(AIM OF THE TASK) Can you return the records below exactly as they stand, but only from the first line through the one with "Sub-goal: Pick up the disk"?

(TASK INPUT)

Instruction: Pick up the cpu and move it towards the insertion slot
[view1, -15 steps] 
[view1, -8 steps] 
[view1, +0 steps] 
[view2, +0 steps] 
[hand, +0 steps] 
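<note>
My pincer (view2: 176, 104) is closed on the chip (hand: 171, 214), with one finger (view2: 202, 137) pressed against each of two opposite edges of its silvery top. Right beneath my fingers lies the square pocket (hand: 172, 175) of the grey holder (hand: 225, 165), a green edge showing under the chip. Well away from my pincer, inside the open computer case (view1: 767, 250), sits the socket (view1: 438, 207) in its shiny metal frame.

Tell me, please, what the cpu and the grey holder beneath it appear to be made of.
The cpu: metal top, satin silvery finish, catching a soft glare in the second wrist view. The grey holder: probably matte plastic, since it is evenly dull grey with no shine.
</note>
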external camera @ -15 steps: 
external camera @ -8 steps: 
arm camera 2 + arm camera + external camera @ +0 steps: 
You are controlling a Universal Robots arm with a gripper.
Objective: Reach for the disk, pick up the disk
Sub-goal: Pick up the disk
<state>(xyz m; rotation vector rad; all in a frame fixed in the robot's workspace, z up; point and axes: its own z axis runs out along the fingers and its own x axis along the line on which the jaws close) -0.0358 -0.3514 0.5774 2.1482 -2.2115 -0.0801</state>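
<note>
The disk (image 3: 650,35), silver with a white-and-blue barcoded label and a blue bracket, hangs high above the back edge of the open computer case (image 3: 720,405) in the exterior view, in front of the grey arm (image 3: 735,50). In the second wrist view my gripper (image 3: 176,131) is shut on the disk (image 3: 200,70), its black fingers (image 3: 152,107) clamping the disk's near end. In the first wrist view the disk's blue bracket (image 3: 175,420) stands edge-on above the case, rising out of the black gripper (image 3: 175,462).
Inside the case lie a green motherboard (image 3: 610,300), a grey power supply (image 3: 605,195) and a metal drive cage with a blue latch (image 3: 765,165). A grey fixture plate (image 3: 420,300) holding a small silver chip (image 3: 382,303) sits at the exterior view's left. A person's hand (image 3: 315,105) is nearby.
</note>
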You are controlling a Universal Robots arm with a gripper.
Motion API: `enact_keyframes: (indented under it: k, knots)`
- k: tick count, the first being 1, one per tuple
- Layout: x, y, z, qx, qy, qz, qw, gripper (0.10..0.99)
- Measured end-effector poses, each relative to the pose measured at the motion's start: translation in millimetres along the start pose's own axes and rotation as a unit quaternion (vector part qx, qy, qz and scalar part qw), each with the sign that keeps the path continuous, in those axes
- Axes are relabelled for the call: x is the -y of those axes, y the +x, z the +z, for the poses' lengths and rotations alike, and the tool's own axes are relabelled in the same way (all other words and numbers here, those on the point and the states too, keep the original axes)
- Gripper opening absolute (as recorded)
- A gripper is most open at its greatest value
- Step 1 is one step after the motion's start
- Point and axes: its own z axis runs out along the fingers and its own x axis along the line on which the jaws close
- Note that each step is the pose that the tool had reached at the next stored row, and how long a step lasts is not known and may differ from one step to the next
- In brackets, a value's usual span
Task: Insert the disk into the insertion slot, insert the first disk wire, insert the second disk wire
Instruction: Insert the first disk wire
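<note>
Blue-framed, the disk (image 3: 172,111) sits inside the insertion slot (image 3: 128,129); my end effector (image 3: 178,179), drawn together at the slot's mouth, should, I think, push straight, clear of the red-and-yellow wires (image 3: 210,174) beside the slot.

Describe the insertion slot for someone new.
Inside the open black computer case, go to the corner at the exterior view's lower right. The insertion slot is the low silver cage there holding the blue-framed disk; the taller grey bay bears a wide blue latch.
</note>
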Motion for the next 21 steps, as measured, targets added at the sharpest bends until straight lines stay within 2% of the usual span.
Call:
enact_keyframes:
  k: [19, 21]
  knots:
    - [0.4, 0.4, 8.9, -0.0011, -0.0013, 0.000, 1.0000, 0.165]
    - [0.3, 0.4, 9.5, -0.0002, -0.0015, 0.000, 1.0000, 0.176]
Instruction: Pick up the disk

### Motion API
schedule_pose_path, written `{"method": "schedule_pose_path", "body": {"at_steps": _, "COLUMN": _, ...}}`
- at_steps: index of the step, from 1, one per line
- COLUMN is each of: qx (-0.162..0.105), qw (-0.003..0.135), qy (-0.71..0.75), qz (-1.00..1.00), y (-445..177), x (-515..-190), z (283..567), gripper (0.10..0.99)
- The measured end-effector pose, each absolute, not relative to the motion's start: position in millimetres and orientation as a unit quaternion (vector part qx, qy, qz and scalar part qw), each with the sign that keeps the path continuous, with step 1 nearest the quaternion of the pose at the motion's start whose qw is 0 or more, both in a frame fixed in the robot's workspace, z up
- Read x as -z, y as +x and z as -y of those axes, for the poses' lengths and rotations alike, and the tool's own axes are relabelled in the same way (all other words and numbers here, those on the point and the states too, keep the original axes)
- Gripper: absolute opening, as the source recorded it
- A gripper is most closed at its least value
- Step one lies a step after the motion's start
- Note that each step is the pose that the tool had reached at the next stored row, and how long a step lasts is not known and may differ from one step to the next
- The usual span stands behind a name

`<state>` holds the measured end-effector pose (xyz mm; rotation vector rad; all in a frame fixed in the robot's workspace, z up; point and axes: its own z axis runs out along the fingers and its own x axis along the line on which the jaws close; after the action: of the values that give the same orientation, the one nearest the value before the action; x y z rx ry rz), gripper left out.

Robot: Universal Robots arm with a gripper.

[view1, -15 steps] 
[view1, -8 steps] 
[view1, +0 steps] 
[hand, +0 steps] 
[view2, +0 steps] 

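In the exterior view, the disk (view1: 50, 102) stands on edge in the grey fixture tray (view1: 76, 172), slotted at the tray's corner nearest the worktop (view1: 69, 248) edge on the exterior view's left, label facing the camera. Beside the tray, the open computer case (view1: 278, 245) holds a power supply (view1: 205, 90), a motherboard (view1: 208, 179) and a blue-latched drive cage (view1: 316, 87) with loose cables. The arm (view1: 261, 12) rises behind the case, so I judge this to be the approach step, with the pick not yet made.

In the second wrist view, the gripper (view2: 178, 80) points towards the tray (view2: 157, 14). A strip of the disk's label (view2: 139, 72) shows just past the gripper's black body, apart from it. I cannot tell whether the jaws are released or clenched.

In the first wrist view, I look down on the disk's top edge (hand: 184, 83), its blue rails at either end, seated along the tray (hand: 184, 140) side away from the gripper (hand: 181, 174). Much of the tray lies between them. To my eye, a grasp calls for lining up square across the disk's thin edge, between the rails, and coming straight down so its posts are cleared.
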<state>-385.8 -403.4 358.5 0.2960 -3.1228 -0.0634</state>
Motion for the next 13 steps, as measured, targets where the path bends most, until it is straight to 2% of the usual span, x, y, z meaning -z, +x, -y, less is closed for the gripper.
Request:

(FINAL ANSWER)
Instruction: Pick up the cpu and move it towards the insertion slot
[view1, -15 steps] 
[view1, -8 steps] 
[view1, +0 steps] 
[view2, +0 steps] 
[hand, +0 steps] 
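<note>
My pincer (view2: 176, 104) is closed on the chip (hand: 171, 214), with one finger (view2: 202, 137) pressed against each of two opposite edges of its silvery top. Right beneath my fingers lies the square pocket (hand: 172, 175) of the grey holder (hand: 225, 165), a green edge showing under the chip. Well away from my pincer, inside the open computer case (view1: 767, 250), sits the socket (view1: 438, 207) in its shiny metal frame.

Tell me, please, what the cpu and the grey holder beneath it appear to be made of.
The cpu: metal top, satin silvery finish, catching a soft glare in the second wrist view. The grey holder: probably matte plastic, since it is evenly dull grey with no shine.
</note>
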external camera @ -15 steps: 
external camera @ -8 steps: 
arm camera 2 + arm camera + external camera @ +0 steps: 
You are controlling a Universal Robots arm with a gripper.
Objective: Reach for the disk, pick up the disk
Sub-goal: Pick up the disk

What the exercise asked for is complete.